Zhoukoudian Entrance.JPG
Entrance to the world heritage site
National territory: China People's RepublicPeople's Republic of China People's Republic of China
Type: Culture
Criteria : iii, vi
Surface: 480 ha ha
Buffer zone: 888 ha ha
Reference No .: 449
UNESCO region : Asia and Pacific
History of enrollment
Enrollment: 1987  (session 11)
Zhoukoudian Cave, site of the Peking man (photo July 2004)

Zhoukoudian ( Chinese  周口店 地区 , Pinyin Zhōukǒudiàn Dìqū ), formerly also Choukoutien or Chou K'ou Tien , is a suburb of the Fangshan District (房山区) of the Chinese capital Beijing . It is located about 42 km southwest of the city center. Zhoukoudian is known for the cave system located there .

Several caves gained importance through the discovery of fossil prehistoric humans and nearly 100 animal species. Among other things, the remains of around 45 so-called Peking people ( Homo erectus ), the fossils of Shandingdong people ("Upper Cave Man") and tens of thousands of stone tools were found here until 1966 .

The name of the Longgushan hill above the caves can be translated as dragon bone hill . This is a name given to the use of fossils in Chinese medicine .

History of Scientific Discovery

Long known as a source of "dragon bones", the Swede Johan Gunnar Andersson , mining advisor to the Chinese government , suspected the possible importance of the caves and carried out excavations himself in 1918 and 1921 with the Austrian Otto Zdansky (also: Otto Stausky).

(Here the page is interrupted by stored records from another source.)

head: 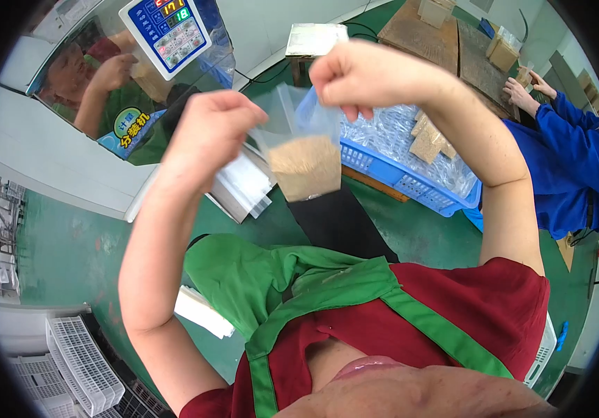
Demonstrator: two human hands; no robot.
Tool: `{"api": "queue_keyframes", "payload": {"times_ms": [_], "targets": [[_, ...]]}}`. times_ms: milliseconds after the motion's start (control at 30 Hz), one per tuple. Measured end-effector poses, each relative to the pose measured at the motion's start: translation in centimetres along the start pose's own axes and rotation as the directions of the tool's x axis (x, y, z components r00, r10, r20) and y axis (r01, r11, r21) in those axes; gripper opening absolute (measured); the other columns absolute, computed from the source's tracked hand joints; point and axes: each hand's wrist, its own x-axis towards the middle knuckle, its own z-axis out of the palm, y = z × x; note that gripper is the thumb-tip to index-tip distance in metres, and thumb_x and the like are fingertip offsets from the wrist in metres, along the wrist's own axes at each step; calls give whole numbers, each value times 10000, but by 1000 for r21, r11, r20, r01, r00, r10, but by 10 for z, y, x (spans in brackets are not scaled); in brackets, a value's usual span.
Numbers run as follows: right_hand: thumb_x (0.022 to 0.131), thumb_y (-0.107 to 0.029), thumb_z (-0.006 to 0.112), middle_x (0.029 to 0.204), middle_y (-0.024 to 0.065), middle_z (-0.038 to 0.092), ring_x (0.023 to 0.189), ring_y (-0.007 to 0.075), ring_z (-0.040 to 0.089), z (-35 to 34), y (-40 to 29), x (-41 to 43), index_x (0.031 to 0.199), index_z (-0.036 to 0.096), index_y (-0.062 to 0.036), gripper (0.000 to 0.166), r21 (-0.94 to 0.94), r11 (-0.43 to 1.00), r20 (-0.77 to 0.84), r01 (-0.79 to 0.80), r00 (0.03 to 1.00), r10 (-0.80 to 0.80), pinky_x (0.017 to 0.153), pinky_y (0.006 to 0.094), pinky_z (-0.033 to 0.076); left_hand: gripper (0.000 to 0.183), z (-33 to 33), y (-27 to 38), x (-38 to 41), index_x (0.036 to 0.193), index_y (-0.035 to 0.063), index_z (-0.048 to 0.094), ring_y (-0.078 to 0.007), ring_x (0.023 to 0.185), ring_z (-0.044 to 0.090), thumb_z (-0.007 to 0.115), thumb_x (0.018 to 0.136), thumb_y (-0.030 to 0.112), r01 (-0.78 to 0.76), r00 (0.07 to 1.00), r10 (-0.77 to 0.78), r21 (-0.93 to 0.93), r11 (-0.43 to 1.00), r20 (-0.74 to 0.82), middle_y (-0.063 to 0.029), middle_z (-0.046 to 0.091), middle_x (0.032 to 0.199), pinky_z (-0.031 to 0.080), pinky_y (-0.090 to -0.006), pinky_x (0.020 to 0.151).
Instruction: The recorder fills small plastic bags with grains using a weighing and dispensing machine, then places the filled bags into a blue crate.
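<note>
A clear plastic bag [305, 170], part filled with tan granular material, hangs upright between my two hands. My left hand [213, 133] pinches its upper left corner. At the upper right corner, my right hand [349, 78] is closed on the plastic, slightly blurred. Above the granules the bag's top is spread flat and see-through. Just right of the bag stands a blue plastic crate [404, 180] holding many clear bags and a few filled packets [427, 141]. A stack of flat empty bags [242, 180] lies below my left hand.
A metal dispensing machine with a lit control panel [166, 36] stands at upper left. Filled bags [503, 49] stand on a wooden table [425, 34], where a co-worker in blue [566, 157] handles another. White plastic baskets [82, 360] are stacked at lower left. A small white-topped stool [316, 39] is behind.
</note>
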Motion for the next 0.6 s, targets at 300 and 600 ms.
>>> {"api": "queue_keyframes", "payload": {"times_ms": [300, 600], "targets": [[775, -129, 515, 556, 15, 535, 473, 55, 530, 15, 31, -8, 665, 547, -20, 158, 207, 976, 26, -64, 998, 60, 423, 199, 426, 238, 37, -71, -36, 1058, 27, 501, -90, 763, 483, 536, 852, 141, -362, 908, 316, -137, 922, -274, -25, 498, 856, 404, -223, 662], [839, -213, 525, 573, 30, 560, 475, 68, 535, 32, 25, -20, 721, 573, -8, 241, 354, 934, 1, 35, 999, -38, 430, 202, 434, 146, 76, -109, -31, 869, -5, 580, -146, 904, 540, 668, 753, -9, -507, 836, 393, -266, 820, -383, -90, 579, 1006, 423, -280, 835]]}}
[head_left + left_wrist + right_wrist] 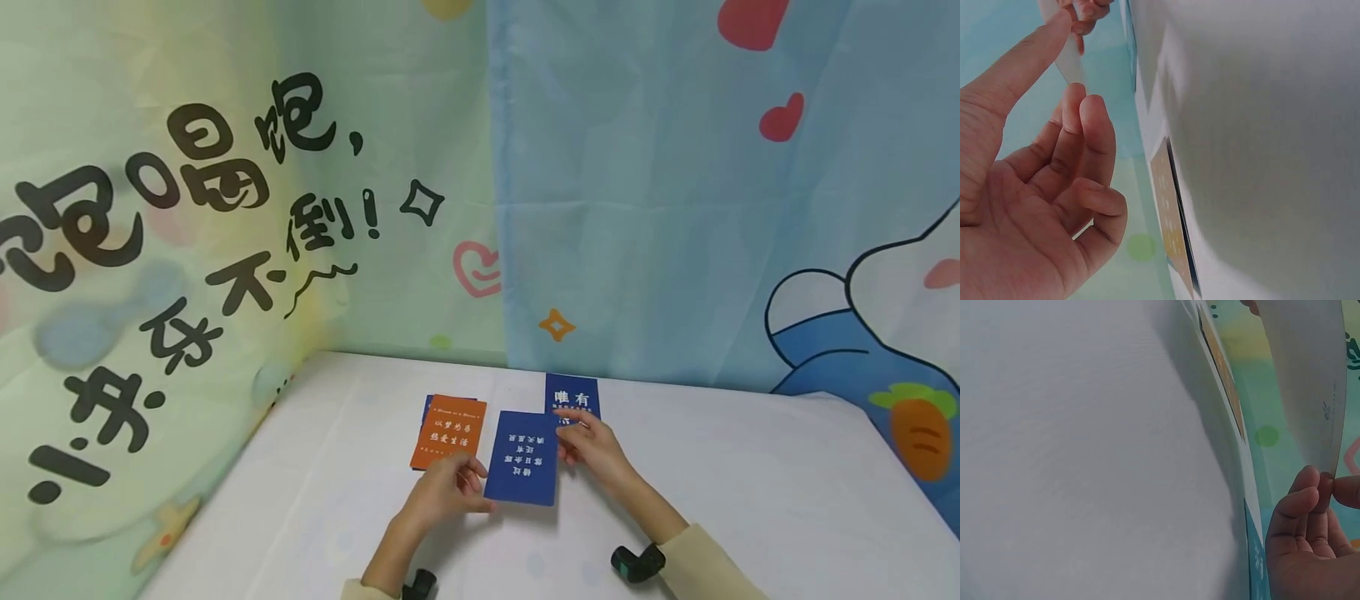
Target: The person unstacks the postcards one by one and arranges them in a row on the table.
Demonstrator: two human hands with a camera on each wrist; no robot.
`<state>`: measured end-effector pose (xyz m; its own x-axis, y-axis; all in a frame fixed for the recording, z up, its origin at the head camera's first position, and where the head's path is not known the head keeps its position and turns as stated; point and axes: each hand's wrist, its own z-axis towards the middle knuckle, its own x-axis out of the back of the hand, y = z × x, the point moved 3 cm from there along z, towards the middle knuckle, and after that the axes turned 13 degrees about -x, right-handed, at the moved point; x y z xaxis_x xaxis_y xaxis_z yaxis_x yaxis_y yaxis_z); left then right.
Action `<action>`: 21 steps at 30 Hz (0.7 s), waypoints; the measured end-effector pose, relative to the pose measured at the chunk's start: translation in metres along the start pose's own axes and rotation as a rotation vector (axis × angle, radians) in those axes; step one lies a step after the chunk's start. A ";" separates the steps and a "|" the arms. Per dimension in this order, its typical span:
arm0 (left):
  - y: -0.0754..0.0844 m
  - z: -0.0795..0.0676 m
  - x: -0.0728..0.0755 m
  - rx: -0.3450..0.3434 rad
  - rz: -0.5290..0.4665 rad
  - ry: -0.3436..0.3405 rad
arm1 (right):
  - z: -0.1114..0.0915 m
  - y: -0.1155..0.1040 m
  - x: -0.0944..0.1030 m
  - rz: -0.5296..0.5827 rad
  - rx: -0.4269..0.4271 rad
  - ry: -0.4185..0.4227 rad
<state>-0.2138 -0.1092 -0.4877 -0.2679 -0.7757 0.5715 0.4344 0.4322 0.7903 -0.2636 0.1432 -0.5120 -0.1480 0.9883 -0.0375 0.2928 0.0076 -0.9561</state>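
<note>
You hold the raised blue card (521, 458) above the bench (345, 483), its white lettering upside down from the head view and its pale back showing in the right wrist view. Your right hand (596, 447) pinches the card's edge near one corner between thumb and fingertips. Your left hand (446, 487) is at the opposite edge with its thumb and fingers spread apart, the fingers loosely bent; the thumb tip lies close by the near left corner, though you cannot tell from these views whether it touches. Beyond your left hand, the orange card (450, 431) lies flat, its white lettering facing up, and a dark blue card (428, 403) peeks out from under its far left side. Beyond your right hand lies another blue card with large white characters (572, 387), partly hidden by your fingers and the raised one. You wear pale sleeves (705, 567), with a black wrist device (637, 564) showing at the right. Behind the bench hangs a backdrop (637, 208), green and yellow with black characters at left, blue with red hearts and a cartoon carrot (920, 437) at right.
</note>
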 end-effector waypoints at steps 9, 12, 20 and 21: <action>0.003 0.005 -0.012 0.016 0.010 -0.039 | -0.006 0.009 0.013 0.036 -0.009 0.003; 0.005 0.006 -0.015 0.007 0.013 -0.048 | -0.008 0.010 0.017 0.025 -0.002 0.003; 0.013 0.008 -0.023 0.003 0.011 -0.072 | -0.015 0.013 0.026 0.018 -0.016 0.026; 0.014 0.008 -0.025 0.001 0.011 -0.075 | -0.017 0.012 0.027 0.010 -0.013 0.026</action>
<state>-0.2078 -0.0806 -0.4890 -0.3265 -0.7341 0.5954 0.4372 0.4412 0.7837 -0.2484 0.1727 -0.5200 -0.1205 0.9919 -0.0392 0.3064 -0.0004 -0.9519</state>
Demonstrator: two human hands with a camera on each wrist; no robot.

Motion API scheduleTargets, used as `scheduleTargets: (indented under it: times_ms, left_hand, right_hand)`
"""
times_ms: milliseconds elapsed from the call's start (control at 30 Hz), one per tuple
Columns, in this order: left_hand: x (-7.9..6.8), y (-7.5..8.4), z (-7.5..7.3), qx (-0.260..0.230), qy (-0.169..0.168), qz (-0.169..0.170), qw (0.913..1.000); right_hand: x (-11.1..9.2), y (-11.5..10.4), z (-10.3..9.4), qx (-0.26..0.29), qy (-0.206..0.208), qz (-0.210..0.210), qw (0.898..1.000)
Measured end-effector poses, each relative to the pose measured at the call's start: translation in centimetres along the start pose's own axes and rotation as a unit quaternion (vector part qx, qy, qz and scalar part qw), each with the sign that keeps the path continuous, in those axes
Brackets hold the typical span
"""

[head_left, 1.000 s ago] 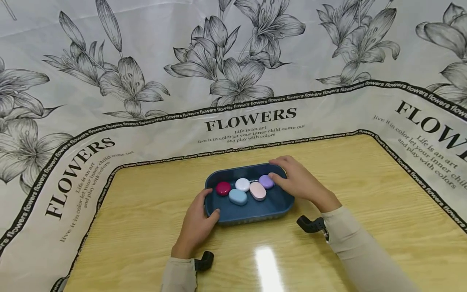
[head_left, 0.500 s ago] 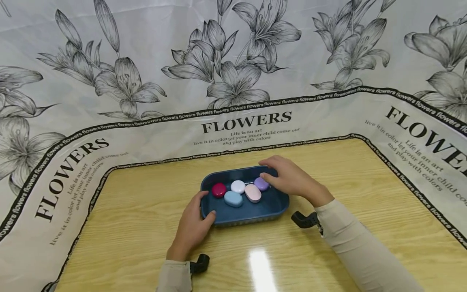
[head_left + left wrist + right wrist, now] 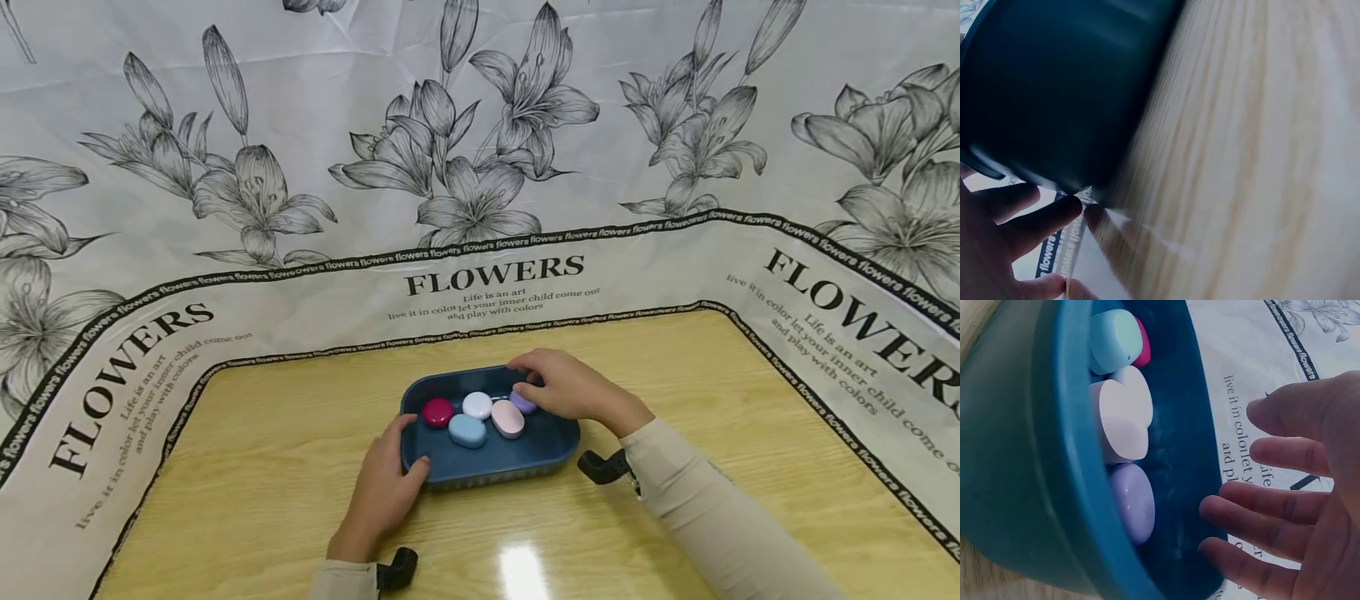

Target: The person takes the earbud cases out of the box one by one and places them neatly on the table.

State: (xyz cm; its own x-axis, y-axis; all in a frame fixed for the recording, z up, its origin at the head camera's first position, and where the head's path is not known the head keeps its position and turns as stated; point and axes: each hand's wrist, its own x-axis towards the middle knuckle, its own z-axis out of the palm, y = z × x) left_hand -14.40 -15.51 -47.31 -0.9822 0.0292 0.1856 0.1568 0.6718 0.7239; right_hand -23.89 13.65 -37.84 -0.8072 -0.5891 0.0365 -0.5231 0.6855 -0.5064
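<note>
A dark blue oblong plastic bin (image 3: 495,458) stands on the table, with rounded pebble-like pieces inside: red (image 3: 438,412), white (image 3: 477,406), light blue (image 3: 468,431), pale pink (image 3: 507,419) and purple (image 3: 522,404). My left hand (image 3: 381,483) holds the bin's left end, thumb at the near rim. In the left wrist view, its fingers lie beside the bin's outer wall (image 3: 1066,81). Over the far right rim is my right hand (image 3: 568,385), its thumb overlapping the purple piece from above. The right wrist view shows its fingers (image 3: 1272,525) spread, with nothing between them.
The wooden table (image 3: 270,442) surrounds the bin. A white flower-printed cloth (image 3: 300,312) rises along its back and both sides. Black wrist mounts (image 3: 603,467) stick out beside both wrists.
My right hand has moved left along the far rim, its thumb now covering more of the purple piece. My left hand keeps its hold on the bin. The head view has shifted slightly.
</note>
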Motion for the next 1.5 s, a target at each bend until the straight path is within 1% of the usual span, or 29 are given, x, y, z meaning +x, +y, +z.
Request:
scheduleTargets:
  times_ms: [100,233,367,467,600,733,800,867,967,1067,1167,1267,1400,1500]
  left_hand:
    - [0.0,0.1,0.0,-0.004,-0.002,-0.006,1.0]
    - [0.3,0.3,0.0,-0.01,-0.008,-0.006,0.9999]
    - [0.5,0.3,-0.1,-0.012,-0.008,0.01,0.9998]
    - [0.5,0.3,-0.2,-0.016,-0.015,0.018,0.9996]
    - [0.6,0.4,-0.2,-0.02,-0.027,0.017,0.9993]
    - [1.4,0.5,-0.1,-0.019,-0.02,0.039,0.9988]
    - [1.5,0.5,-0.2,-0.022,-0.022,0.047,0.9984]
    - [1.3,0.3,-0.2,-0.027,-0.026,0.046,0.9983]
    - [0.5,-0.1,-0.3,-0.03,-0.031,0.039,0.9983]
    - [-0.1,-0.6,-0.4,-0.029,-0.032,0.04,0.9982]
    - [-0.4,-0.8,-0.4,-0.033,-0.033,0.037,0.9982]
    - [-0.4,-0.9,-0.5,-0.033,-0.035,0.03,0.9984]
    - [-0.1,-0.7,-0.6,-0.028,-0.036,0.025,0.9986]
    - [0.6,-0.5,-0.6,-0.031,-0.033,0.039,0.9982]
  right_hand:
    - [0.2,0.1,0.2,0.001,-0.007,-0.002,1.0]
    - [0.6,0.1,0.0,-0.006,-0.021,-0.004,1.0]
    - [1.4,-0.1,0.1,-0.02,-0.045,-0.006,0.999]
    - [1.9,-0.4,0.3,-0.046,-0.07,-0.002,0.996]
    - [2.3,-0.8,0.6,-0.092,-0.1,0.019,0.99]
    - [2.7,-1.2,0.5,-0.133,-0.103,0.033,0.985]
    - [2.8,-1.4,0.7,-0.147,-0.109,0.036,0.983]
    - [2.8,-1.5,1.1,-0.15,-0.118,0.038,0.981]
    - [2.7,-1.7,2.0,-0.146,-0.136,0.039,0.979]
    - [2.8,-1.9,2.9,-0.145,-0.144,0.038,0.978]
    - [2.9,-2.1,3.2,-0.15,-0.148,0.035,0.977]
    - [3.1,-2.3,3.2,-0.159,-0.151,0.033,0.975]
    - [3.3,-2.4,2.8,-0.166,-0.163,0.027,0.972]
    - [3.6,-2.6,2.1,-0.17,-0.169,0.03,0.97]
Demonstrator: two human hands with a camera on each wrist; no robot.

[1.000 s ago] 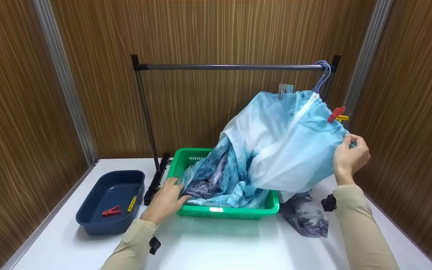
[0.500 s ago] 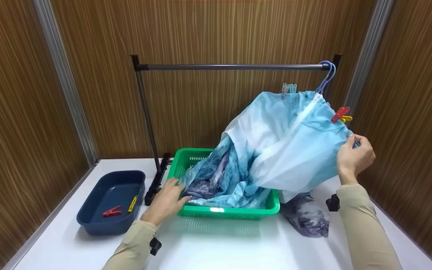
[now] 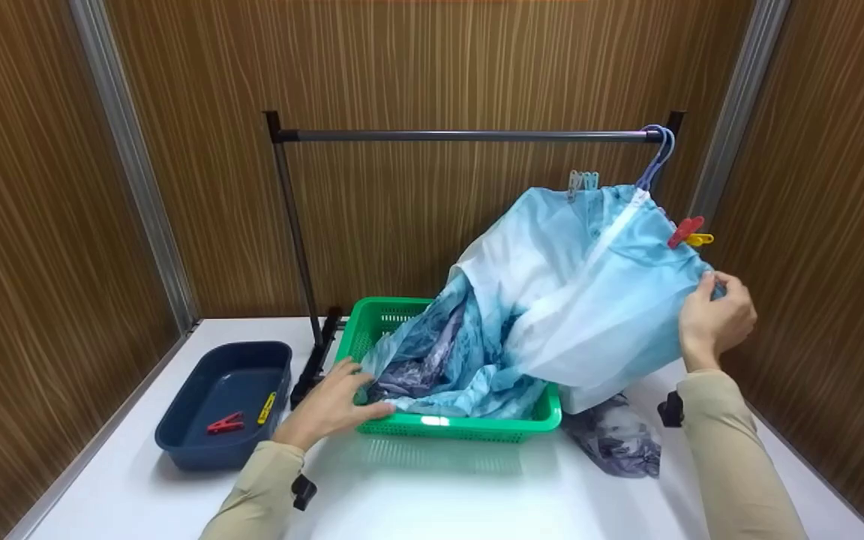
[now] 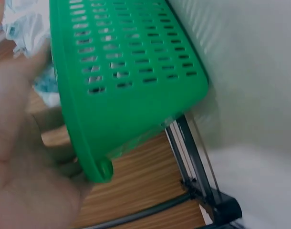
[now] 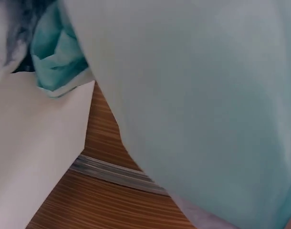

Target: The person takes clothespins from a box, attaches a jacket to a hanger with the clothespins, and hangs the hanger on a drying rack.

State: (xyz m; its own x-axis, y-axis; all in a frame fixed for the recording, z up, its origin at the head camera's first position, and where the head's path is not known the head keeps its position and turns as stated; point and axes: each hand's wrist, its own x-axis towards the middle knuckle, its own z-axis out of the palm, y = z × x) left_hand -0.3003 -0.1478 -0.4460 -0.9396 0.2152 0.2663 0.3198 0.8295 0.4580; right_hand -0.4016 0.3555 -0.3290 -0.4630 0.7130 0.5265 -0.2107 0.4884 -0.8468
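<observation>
A sheer blue-and-white garment (image 3: 589, 307) hangs from a blue hanger (image 3: 655, 157) at the right end of the rail. Its lower folds spill into a green basket (image 3: 458, 426) on the table. My right hand (image 3: 717, 319) pinches the garment's upper right edge, just below a red clothespin (image 3: 685, 232) and a yellow one (image 3: 700, 239). Grey (image 3: 574, 185) and light-blue clothespins (image 3: 590, 180) grip its upper left edge. At the basket's near left corner, my left hand (image 3: 331, 403) rests with fingers spread over the rim (image 4: 69, 105) and thumb stretched along the front.
A black clothes rack (image 3: 462, 136) stands behind the basket. On the left, a dark blue tub (image 3: 211, 442) holds a red clothespin (image 3: 226, 422) and a yellow clothespin (image 3: 266, 407). Purple-grey cloth (image 3: 616, 439) lies right of the basket. Wood-grain panels (image 3: 417, 52) enclose the table.
My right hand has moved slightly right, carrying the garment's edge. The hanger has slid a little right along the rail. My left thumb has reached further along the basket's front rim.
</observation>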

Zhoukoudian lies in a transition zone between the north Chinese lowlands in the west and the mountains of the Yan Mountains ( 燕山 , Yànshān ). The area is rich in water and has natural limestone caves, so that it provided good conditions for early hominids to survive.

Replica of the first Beijing skull discovered in 1929

The Chinese geological authority began excavations in the Lower Cave in 1921 , under the direction of Otto Zdansky. In 1921 and in the summer of 1926, his team discovered an upper molar and a lower premolar . In 1927, Zdansky described these fossil teeth in the Bulletin of the Geological Survey, China as belonging to the genus Homo . As a result, the Canadian doctor Davidson Black , who was a professor of neuroanatomy and embryology in Beijing , obtained a generous donation from the Rockefeller Foundation and began his own excavations in 1927. After he had found a tooth and identified it as not belonging to Homo sapiens , he named a new genus and species , which he named Sinanthropus pekinensis ("Peking man") (today classified as the " Java man " in Homo erectus ) . In 1929, Pei Wenzhong and others from Black's team found a well-preserved skull in which almost all bones except for the facial bones and the upper jaw had been preserved.

Fissures in the limestone contained deposits of the middle Pleistocene with the remains of presumably more than 40 individuals, as well as fossil bones of animals, early tools ( chopping tools ) and cuttings that had been made during their manufacture. The oldest were believed to be more than 400,000 years old. In the Upper Paleolithic the cave system was used again by Homo sapiens ; For example, a 40,000 year old mandibular fragment from the Tianyuan Cave is ascribed to him .

In December 1941, during the chaos of the Sino-Japanese War, all parts of the Paleolithic fossils of the Peking people found so far were packed in boxes to be transported to the USA. Only two teeth had been sent to Sweden before. It was no longer transported because of the Japanese invasion of China. One theory assumes that the Japanese wanted to bring the wooden boxes to Japan, but they were destroyed in an attack. Another hypothesis is that the fossils ended up on the local market as "dragon bones". Only plaster casts and precise drawings of the finds remain of the finds from that time.

Scientific teams continue to operate in the area today, with new caves being discovered with as-yet-unidentified finds.

The caves as a place to live

The Zhoukoudian Caves are often cited as one of the earliest examples of human use of fire . While older fireplaces have now been found, Noel Boaz and Russel L. Ciochon doubt control of the fire in the Zhoukoudian Caves. They depict the Paleolithic inhabitants as scavengers who - according to their theory - did not live there, but were carried off into the cave by hyenas as food. Regular fire use could not be determined by the team's fire trail experts.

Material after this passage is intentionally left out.